● **Work instructions**
Where does the word "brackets" appear in the entries below? Copy each line that holds it.

BEGIN Excerpted data

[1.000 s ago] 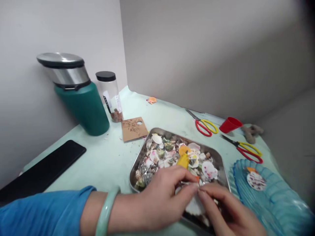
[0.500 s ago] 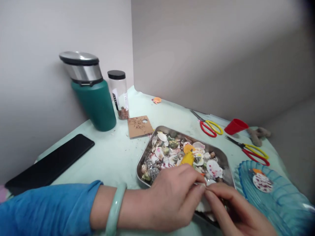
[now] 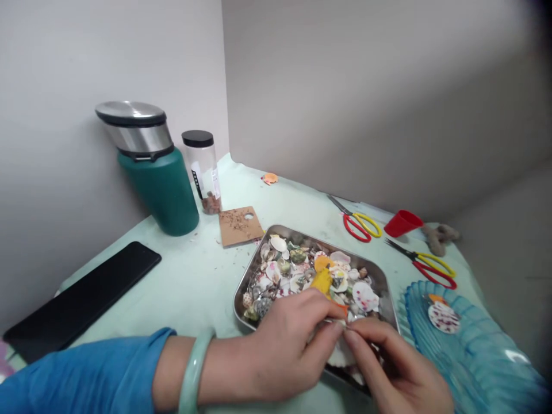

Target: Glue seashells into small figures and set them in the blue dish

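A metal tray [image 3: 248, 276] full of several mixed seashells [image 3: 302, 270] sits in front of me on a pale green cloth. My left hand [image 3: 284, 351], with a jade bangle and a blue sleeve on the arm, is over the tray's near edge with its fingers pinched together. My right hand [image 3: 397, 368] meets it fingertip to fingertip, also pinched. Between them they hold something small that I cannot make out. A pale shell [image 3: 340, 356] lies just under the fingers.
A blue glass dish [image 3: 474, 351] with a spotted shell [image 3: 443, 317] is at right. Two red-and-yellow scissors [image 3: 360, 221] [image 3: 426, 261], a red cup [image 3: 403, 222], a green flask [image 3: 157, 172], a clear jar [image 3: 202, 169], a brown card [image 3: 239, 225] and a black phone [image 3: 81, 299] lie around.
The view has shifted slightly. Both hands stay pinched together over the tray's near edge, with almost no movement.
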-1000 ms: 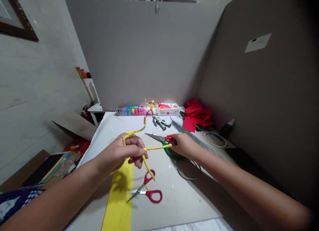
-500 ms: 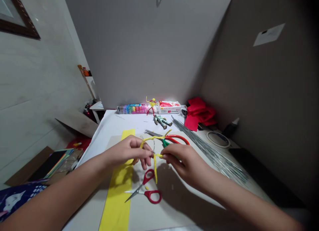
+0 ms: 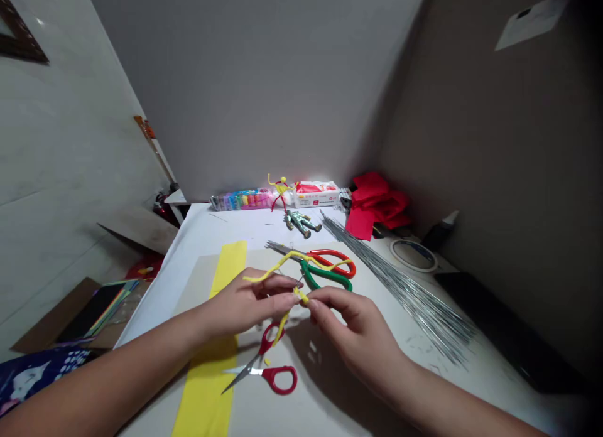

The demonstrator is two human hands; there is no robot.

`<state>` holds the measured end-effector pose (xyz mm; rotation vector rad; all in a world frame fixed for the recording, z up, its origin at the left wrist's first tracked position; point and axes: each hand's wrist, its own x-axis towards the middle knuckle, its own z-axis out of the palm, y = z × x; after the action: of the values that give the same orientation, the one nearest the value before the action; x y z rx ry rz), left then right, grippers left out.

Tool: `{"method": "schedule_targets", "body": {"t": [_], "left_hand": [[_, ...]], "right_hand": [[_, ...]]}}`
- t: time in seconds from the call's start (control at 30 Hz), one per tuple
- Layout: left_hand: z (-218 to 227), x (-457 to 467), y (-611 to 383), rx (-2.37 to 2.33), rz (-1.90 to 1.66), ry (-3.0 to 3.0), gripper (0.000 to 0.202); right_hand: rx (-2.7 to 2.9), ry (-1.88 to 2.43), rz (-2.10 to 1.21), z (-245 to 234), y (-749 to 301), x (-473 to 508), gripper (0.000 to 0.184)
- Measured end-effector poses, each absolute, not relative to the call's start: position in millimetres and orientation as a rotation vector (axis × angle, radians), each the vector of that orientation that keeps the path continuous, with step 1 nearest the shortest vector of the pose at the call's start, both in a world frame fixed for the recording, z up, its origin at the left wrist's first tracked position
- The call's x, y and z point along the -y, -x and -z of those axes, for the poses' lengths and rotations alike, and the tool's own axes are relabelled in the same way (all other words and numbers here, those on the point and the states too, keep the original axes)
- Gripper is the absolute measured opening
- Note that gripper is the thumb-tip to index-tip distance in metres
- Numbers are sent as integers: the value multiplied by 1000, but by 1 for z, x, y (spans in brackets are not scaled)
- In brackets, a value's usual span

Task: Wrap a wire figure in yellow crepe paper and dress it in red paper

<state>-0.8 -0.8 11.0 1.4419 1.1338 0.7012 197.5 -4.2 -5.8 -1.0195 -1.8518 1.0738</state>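
Observation:
Between my hands is a wire frame (image 3: 277, 265) wrapped in yellow paper, with a long bent piece across the top and one hanging end. My left hand (image 3: 259, 305) pinches it near the middle, where some bare wire shows. At its right side, the thumb and fingers of my right hand (image 3: 351, 327) are closed on a short yellow end. Below my hands lie spread scissors (image 3: 282, 380) with red handles, partly on a yellow paper strip (image 3: 202, 387). Just behind are larger scissors (image 3: 330, 277) with one red and one green handle.
Along the back stand a yellow-and-red wire figure (image 3: 281, 187), a pack of coloured sticks (image 3: 245, 200) and a white-and-red packet (image 3: 316, 195). A silver figurine (image 3: 301, 223) lies before them. To the right are a wire bundle (image 3: 400, 286), red cloth-like material (image 3: 379, 205) and a tape roll (image 3: 414, 256).
The yellow-wrapped wire frame has turned in my hands, its top piece now lying more sideways. My hands have come closer together. The whole view has shifted slightly.

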Motion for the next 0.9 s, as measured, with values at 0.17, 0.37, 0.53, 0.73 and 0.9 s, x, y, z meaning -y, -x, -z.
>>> {"method": "schedule_targets", "body": {"t": [0.17,0.37,0.53,0.73,0.9], "left_hand": [[-13,7,-10,-1227,-709,-1458,33],[-24,10,-6,-1356,-832,-1556,24],[-29,14,-2,-1465,-945,-1585,24],[-26,20,-3,-1457,-1021,-1630,23],[-31,27,0,-1557,-1214,-1899,18]], "right_hand": [[1962,851,-1009,5,-195,12,19],[2134,1112,-569,5,-214,-19,24],[2263,1352,-252,27,-232,-63,26],[2343,1410,-263,38,-227,-76,24],[2226,1485,-261,31,-228,-72,42]]}}
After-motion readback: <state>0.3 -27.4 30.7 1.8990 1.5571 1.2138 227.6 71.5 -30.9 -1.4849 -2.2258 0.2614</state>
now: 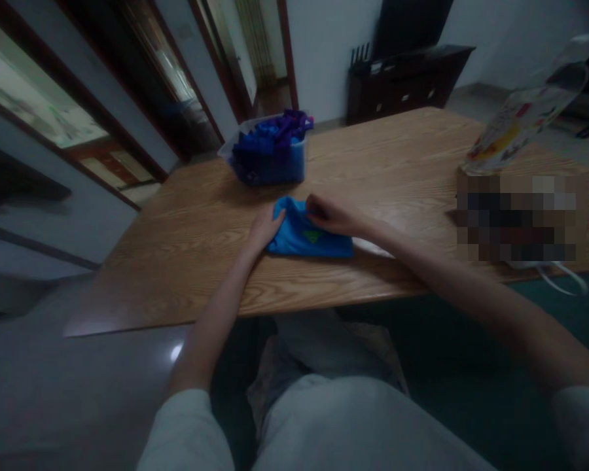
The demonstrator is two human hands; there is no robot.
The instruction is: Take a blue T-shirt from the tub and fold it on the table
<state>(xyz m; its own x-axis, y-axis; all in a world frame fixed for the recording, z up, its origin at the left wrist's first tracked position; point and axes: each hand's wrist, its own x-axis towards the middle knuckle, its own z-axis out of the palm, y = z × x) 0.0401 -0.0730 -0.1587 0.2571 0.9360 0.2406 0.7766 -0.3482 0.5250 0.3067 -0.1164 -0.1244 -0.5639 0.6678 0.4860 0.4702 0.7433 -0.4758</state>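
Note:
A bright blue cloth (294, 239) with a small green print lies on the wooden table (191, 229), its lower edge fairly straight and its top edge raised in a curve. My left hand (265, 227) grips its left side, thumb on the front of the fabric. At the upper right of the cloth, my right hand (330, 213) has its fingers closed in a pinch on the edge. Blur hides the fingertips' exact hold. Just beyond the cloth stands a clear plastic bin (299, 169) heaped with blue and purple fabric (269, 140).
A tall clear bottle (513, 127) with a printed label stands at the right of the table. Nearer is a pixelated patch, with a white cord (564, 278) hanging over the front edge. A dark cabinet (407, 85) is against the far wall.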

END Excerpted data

● **Solution to the exercise**
- Numbers are sent as integers: the value multiplied by 1000, but by 1 for z, x, y (spans in brackets are not scaled)
- In brackets, a value's usual span

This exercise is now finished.